Given the severity of this handicap, Hill would have been perfectly within her rights to phone in the concert and save her energy for a room where she actually had a fighting chance of sounding her finest. Instead, she worked hard for her money and came closer than anyone could have expected to living up to the hype with which she's been showered of late. The gig's quality confirmed that Hill is just the kind of creative synthesist needed to chip away at the indifference and veiled racism too often directed at hip-hop and R&B artists by the mainstream media.
Not that the show was perfect. Its length--an hour and forty-five minutes from when the lights went down to the end of the encore--seemed adequate on the surface, but the turn was loaded with filler. Hill was preceded to the stage by Bob Marley's "Redemption Song," which was played in its entirety, and she sang her first tune, a gospel ditty about loving Jesus and keeping your eye on the sparrow (a reference to Baretta?), from the wings. Then, after the first forty minutes or so, Hill took a break while a pair of DJs held a turntablist tag-team match and her drummer offered not one, not two, but three extended solos. In addition, there was a lengthy musician-introduction sequence, as well as a band-versus-DJ battle that, fortunately, became an unexpected highlight. Hill and her crew did justice to a handful of old-school favorites (including the Jackson 5's "I Want You Back," complete with rewritten lyrics that allowed for crowd-pleasing Denver mentions) before credibly covering, of all things, Jay-Z's Annie-friendly "Hard Knock Life." Better yet, the bringing together of DJ beats and live sounds at the scrap's end subtly argued that inclusion is far more preferable than musical segregation.
How much of this was heard by the capacity crowd at Mammoth is tough to gauge. The venue's sonics vary from place to place within it, but because of the number of bodies jammed into the (too few) areas with decent sight lines, moving around was difficult. From my position, directly opposite the stage near the soundboard, I could pick up the contributions of a mere handful of the seventeen or so players who accompanied Hill. The guitars, keyboards and percussion devices were inaudible for the most part, the horns and background vocalists were regularly buried, and Hill's lyrics were all but unintelligible; her voice was fairly clear, but her words weren't. By contrast, the bass was easily twice as loud as it should have been, the low-end notes smothering pretty much everything in their path. As a result, some of Hill's less distinctive compositions--especially those of a slower, sultrier stripe--tended to blend together, preventing all but the most passionate fans from knowing when "Ex-Factor" concluded and "When It Hurts So Bad" began. But even during these moments, Hill was able to hold the audience via impassioned singing, a compelling stage presence and an air of confidence that was undeniable. She lit a fire under an extended, reggae-inflected "Lost Ones," played earth mother throughout "To Zion," made the most of the breakthrough smash "Doo Wop (That Thing)" and sent a message to the Fugees with "Killing Me Softly" that she doesn't need anyone to prop her up.
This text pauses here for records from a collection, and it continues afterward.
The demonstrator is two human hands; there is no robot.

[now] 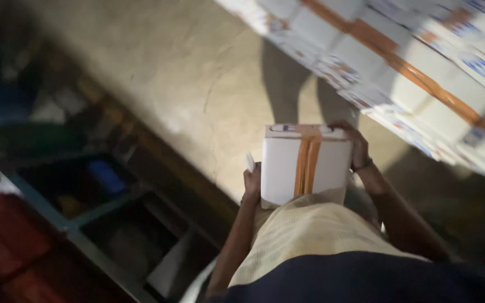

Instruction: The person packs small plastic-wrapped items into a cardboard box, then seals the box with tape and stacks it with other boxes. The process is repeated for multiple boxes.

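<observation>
I hold a white carton (287, 168) with an orange tape band down its middle, pressed against my chest. My left hand (252, 182) grips its left side, and a small white piece (249, 161) sticks up beside the fingers. On the far right corner of the carton my right hand (356, 147) is clasped, with a dark band on the wrist. The view is blurred.
A stack of similar white cartons (422, 67) with orange tape fills the upper right. Bare concrete floor (186, 73) lies ahead. A metal frame rack (68, 224) with dark compartments, a blue object (105, 174) and red shapes (1, 241) are at the left.
</observation>
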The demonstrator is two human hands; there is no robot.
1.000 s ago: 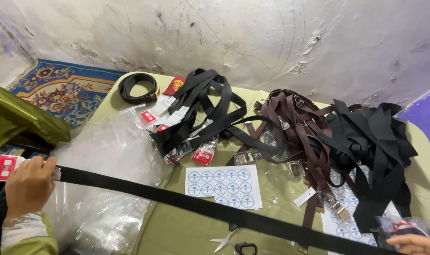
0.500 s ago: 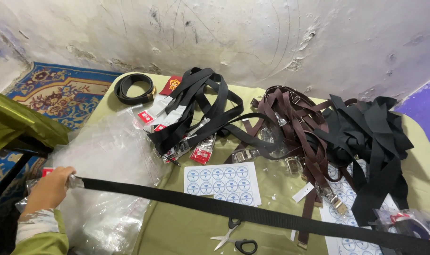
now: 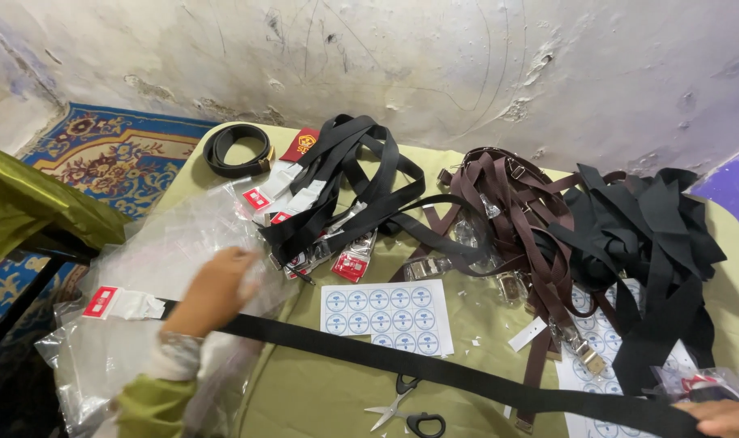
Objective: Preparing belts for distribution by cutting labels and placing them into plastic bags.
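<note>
A long black belt (image 3: 434, 369) lies stretched across the near side of the olive-green table (image 3: 321, 397). Its left end carries a red and white tag (image 3: 114, 302) and rests on clear plastic bags (image 3: 166, 243). My left hand (image 3: 215, 288) is blurred and hovers over the belt just right of that tag, fingers curled toward the bags; its grip is unclear. My right hand (image 3: 726, 418) shows only partly at the bottom right edge, closed on the belt's other end.
A sheet of round stickers (image 3: 385, 318) and scissors (image 3: 406, 410) lie by the belt. Behind are piles of tagged black belts (image 3: 345, 195), brown belts (image 3: 515, 211) and more black belts (image 3: 645, 243), plus a coiled belt (image 3: 238, 150). A patterned rug (image 3: 109, 154) lies left.
My left hand has slid right along the belt, off the tagged buckle end, which now lies on the plastic bags. The belt stays stretched to my right hand.
</note>
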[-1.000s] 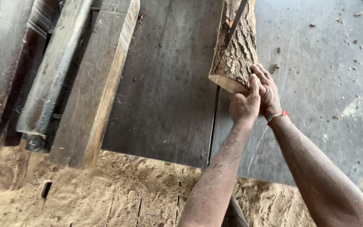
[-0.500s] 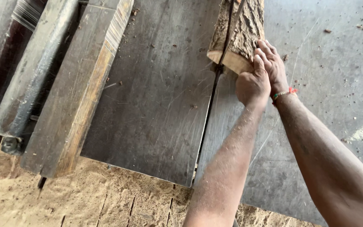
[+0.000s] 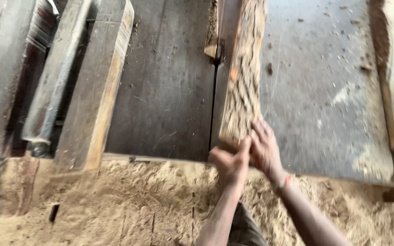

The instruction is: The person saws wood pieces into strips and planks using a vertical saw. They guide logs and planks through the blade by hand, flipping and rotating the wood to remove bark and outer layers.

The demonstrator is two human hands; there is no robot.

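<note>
Sawdust [image 3: 115,209] lay heaped below the grey saw table [image 3: 169,91]. We noted our left hand [image 3: 230,165] and right hand [image 3: 264,148], fingers closed, gripping the bark-covered log [image 3: 245,77] at lower centre.

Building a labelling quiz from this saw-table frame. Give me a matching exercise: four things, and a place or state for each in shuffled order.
Things
1. bark-covered log
2. left hand
3. right hand
4. sawdust

Places or states
A. piled on the ground below the table's near edge
B. lying lengthwise on the table beside the slot
C. at the log's near end, on the slot side
D. at the log's near end, wrist with a band

Pairs: 1-B, 2-C, 3-D, 4-A
</note>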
She can stand on her own very well, thank you.
Predictably, the success of Hill's debut disc, The Miseducation of Lauryn Hill, has had a polarizing effect. Reviewers at major newspapers and magazines who had previously covered hip-hop as an extension of the crime beat have jumped on her bandwagon: Time recently put her on its cover to advertise a we-discover-rap primer that arrived about twenty years later than it should have, and many critics who see the Dave Matthews Band as cutting-edge included her LP on their otherwise lily-white top-ten lists in a fruitless attempt to seem current. In the meantime, many alternative scribes have attempted to stir up a backlash against her. For instance, a writer at the San Francisco Weekly (a sister publication of Westword) printed a satire of the music business in which Miseducation was dismissed as a collection of "limp hip-hop and Stevie Wonder knock-offs."